On the other hand, the control afforded by the customs and regulations of others may be short-sighted. It may accomplish its immediate effect, but at the expense of throwing the subsequent action of the person out of balance. A threat may, for example, prevent a person from doing something to which he is naturally inclined by arousing fear of disagreeable consequences if he persists. But he may be left in the position which exposes him later on to influences which will lead him to do even worse things. His instincts of cunning and slyness may be aroused, so that things henceforth appeal to him on the side of evasion and trickery more than would otherwise have been the case. Those engaged in directing the actions of others are always in danger of overlooking the importance of the sequential development of those they direct.

2. Modes of Social Direction. Adults are naturally most conscious of directing the conduct of others when they are immediately aiming so to do. As a rule, they have such an aim consciously when they find themselves resisted; when others are doing things they do not wish them to do. But the more permanent and influential modes of control are those which operate from moment to moment continuously without such deliberate intention on our part.

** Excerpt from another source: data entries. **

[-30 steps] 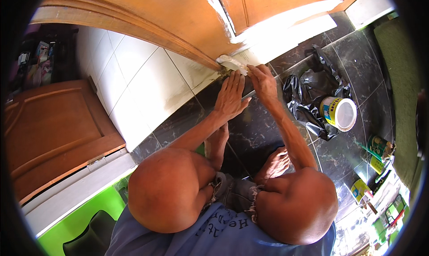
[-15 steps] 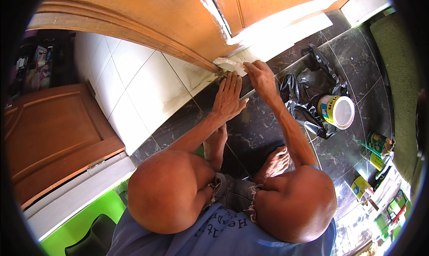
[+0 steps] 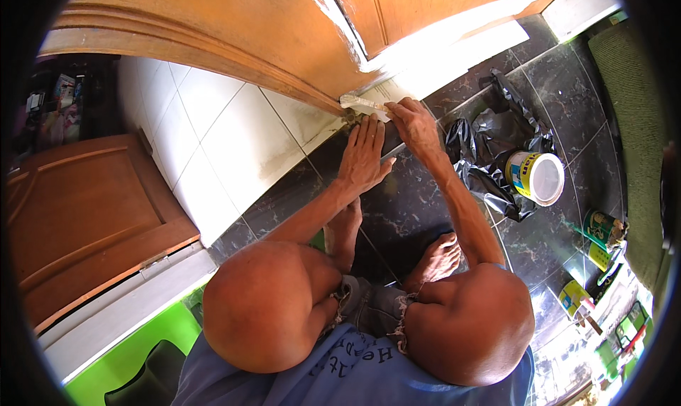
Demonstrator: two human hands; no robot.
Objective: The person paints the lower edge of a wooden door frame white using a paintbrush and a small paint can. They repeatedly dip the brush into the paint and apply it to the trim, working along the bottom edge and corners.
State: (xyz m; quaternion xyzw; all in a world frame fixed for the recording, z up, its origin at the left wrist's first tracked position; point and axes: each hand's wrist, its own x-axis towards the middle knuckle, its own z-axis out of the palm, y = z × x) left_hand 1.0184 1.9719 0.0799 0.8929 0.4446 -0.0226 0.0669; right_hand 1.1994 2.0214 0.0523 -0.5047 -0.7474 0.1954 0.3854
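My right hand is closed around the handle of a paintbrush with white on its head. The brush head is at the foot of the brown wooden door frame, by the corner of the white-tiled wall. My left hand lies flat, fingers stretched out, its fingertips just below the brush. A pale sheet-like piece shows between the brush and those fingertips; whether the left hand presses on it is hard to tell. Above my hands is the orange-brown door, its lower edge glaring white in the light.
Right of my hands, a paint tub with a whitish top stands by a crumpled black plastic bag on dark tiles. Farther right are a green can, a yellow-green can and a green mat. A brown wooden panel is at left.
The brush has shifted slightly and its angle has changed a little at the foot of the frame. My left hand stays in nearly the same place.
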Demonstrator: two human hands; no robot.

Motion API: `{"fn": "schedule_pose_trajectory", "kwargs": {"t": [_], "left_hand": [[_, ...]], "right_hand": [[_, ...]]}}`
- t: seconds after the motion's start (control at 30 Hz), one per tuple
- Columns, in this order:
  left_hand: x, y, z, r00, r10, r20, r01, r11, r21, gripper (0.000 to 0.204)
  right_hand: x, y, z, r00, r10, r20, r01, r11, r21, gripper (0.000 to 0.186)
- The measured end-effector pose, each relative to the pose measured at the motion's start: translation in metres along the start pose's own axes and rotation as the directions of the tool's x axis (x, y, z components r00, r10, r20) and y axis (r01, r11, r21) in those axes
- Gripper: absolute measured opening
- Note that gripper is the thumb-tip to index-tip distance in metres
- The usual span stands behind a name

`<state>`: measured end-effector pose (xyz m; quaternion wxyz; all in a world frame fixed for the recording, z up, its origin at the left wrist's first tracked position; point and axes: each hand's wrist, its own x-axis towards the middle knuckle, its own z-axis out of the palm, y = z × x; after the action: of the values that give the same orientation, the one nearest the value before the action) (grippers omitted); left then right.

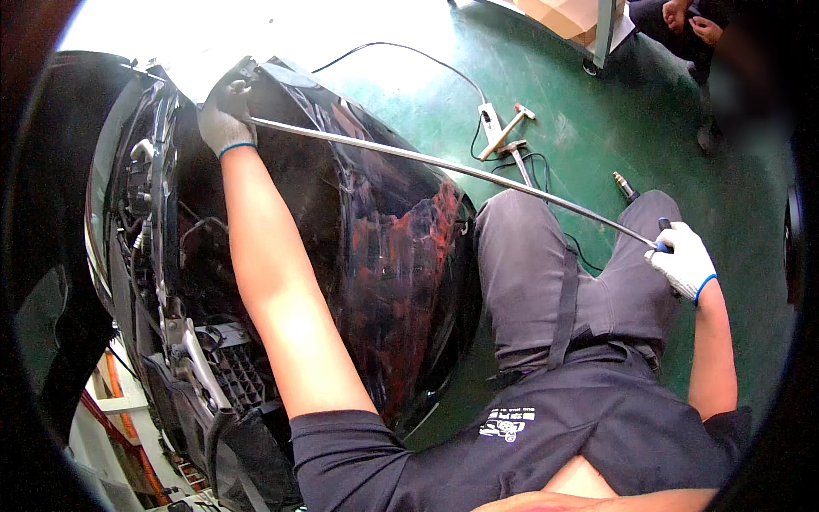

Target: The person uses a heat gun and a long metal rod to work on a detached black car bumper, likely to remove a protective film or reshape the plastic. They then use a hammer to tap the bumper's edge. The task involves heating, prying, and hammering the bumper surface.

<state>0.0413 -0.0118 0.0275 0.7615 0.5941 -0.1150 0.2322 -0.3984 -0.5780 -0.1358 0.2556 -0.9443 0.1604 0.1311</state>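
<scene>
A long metal rod point(444, 162) slants across the view, from the far left down to the right. Around its blue and black handle, over my right thigh, my gloved right hand point(687, 263) is closed. At the rod's far end is my gloved left hand point(225, 118), its fingers curled by the upper edge of a dark vehicle body panel point(401, 247). Glare and the glove partly hide how the left fingers hold the rod. The panel is glossy black with scuffed reddish patches and stands to my left, beside my knees.
On the green floor point(597, 128) lie a hammer point(505, 135) with a red-tipped head, a white power strip point(489, 122) and a black cable point(426, 58). A dark tool with a brass-coloured end point(624, 184) is by my right knee. Another person's hands point(691, 24) show beyond a cardboard box point(567, 19).
</scene>
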Motion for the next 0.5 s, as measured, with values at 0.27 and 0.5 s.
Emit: {"fn": "schedule_pose_trajectory", "kwargs": {"t": [0.27, 0.5], "left_hand": [[0.008, 0.001, -0.014, 0.995, -0.104, 0.014, 0.104, 0.991, -0.08, 0.028], [0.013, -0.006, -0.01, 0.995, -0.088, -0.055, 0.09, 0.996, 0.021, 0.03]], "right_hand": [[-0.009, 0.022, 0.012, 0.973, 0.081, -0.214, -0.027, 0.969, 0.244, 0.022], [-0.02, 0.065, -0.001, 0.905, 0.133, -0.405, 0.028, 0.93, 0.367, 0.016]]}}
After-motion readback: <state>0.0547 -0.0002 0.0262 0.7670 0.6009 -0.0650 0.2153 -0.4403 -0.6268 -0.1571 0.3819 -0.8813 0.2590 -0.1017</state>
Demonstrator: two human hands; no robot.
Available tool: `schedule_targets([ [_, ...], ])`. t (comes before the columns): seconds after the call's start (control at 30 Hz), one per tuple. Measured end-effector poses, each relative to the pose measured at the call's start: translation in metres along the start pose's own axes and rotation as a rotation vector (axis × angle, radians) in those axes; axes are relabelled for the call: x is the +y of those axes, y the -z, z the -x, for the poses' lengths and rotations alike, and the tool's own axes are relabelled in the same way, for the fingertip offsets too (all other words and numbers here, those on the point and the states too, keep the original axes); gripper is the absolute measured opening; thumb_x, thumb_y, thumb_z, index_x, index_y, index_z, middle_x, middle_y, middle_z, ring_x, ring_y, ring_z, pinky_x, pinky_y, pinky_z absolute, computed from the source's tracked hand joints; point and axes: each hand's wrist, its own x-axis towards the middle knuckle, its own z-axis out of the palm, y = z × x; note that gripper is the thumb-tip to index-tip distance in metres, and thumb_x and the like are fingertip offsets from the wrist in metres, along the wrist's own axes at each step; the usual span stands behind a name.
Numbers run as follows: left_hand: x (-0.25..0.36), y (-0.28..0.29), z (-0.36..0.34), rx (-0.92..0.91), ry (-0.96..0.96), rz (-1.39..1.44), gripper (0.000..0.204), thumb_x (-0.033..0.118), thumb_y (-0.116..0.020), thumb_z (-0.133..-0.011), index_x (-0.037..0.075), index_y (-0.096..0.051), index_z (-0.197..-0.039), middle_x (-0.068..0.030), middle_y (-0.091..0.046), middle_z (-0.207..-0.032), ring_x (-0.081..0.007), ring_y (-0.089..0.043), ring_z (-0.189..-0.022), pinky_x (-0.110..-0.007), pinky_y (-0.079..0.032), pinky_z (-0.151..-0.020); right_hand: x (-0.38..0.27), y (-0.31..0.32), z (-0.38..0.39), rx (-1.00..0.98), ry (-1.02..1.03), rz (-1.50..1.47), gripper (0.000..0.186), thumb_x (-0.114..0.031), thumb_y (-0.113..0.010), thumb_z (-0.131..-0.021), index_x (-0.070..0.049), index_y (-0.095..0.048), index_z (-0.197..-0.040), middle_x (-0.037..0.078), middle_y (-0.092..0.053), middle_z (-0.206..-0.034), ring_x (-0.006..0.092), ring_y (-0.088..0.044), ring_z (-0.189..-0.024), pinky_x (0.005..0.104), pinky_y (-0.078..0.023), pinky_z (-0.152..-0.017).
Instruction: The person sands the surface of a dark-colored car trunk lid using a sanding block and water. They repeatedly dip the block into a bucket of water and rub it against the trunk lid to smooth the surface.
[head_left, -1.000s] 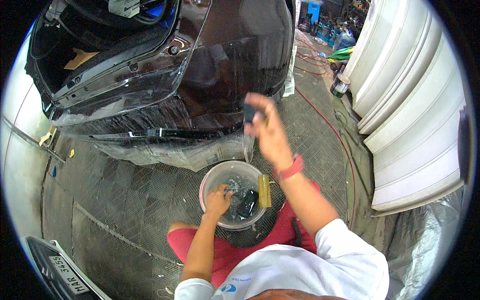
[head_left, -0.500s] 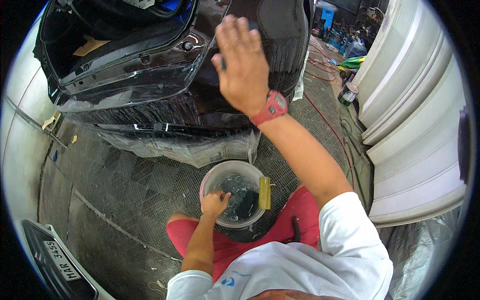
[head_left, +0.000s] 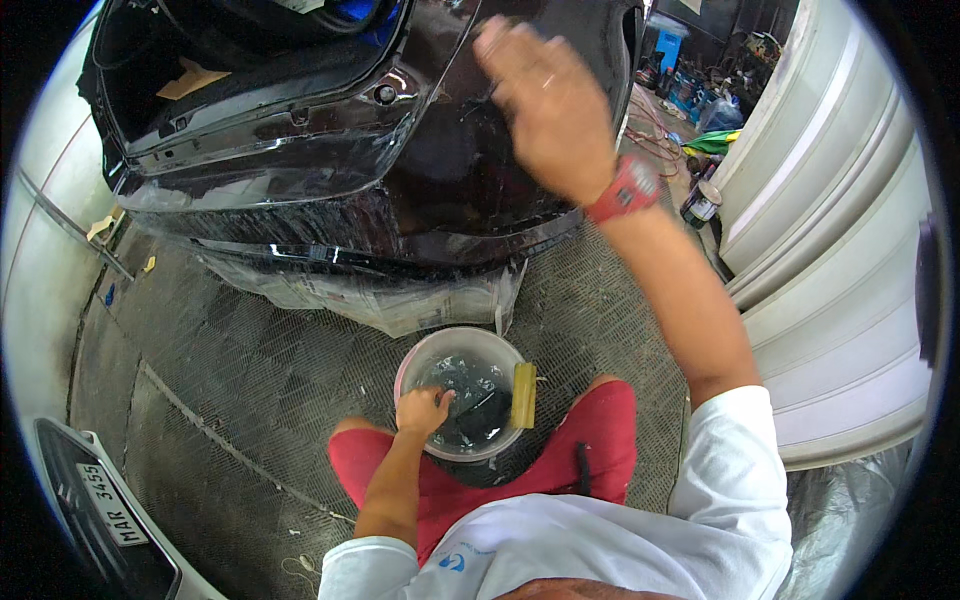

1. When others are not doing what we would like them to or are threatening disobedience, we are most conscious of the need of controlling them and of the influences by which they are controlled. In such cases, our control becomes most direct, and at this point we are most likely to make the mistakes just spoken of. We are even likely to take the influence of superior force for control, forgetting that while we may lead a horse to water we cannot make him drink; and that while we can shut a man up in a penitentiary we cannot make him penitent. In all such cases of immediate action upon others, we need to discriminate between physical results and moral results.

A person may be in such a condition that forcible feeding or enforced confinement is necessary for his own good. A child may have to be snatched with roughness away from a fire so that he shall not be burnt. But no improvement of disposition, no educative effect, need follow. A harsh and commanding tone may be effectual in keeping a child away from the fire, and the same desirable physical effect will follow as if he had been snatched away. But there may be no more obedience of a moral sort in one case than in the other. A man can be prevented from breaking into other persons' houses by shutting him up, but shutting him up may not alter his disposition to commit burglary. When we confuse a physical with an educative result, we always lose the chance of enlisting the person's own participating disposition in getting the result desired, and thereby of developing within him an intrinsic and persisting direction in the right way.

In general, the occasion for the more conscious acts of control should be limited to acts which are so instinctive or impulsive that the one performing them has no means of foreseeing their outcome. If a person cannot foresee the consequences of his act, and is not capable of understanding what he is told about its outcome by those with more experience, it is impossible for him to guide his act intelligently. In such a state, every act is alike to him. Whatever moves him does move him, and that is all there is to it. In some cases, it is well to permit him to experiment, and to discover the consequences for himself in order that he may act intelligently next time under similar circumstances. But some courses of action are too discommoding and obnoxious to others to allow of this course being pursued. Direct disapproval is now resorted to. Shaming, ridicule, disfavor, rebuke, and punishment are used. Or contrary tendencies in the child are appealed to to divert him from his troublesome line of behavior. His sensitiveness to approbation, his hope of winning favor by an agreeable act, are made use of to induce action in another direction.

2. These methods of control are so obvious (because so intentionally employed) that it would hardly be worth while to mention them if it were not that notice may now be taken, by way of contrast, of the other more important and permanent mode of control. This other method resides in the ways in which persons, with whom the immature being is associated, use things; the instrumentalities with which they accomplish their own ends. The very existence of the social medium in which an individual lives, moves, and has his being is the standing effective agency of directing his activity.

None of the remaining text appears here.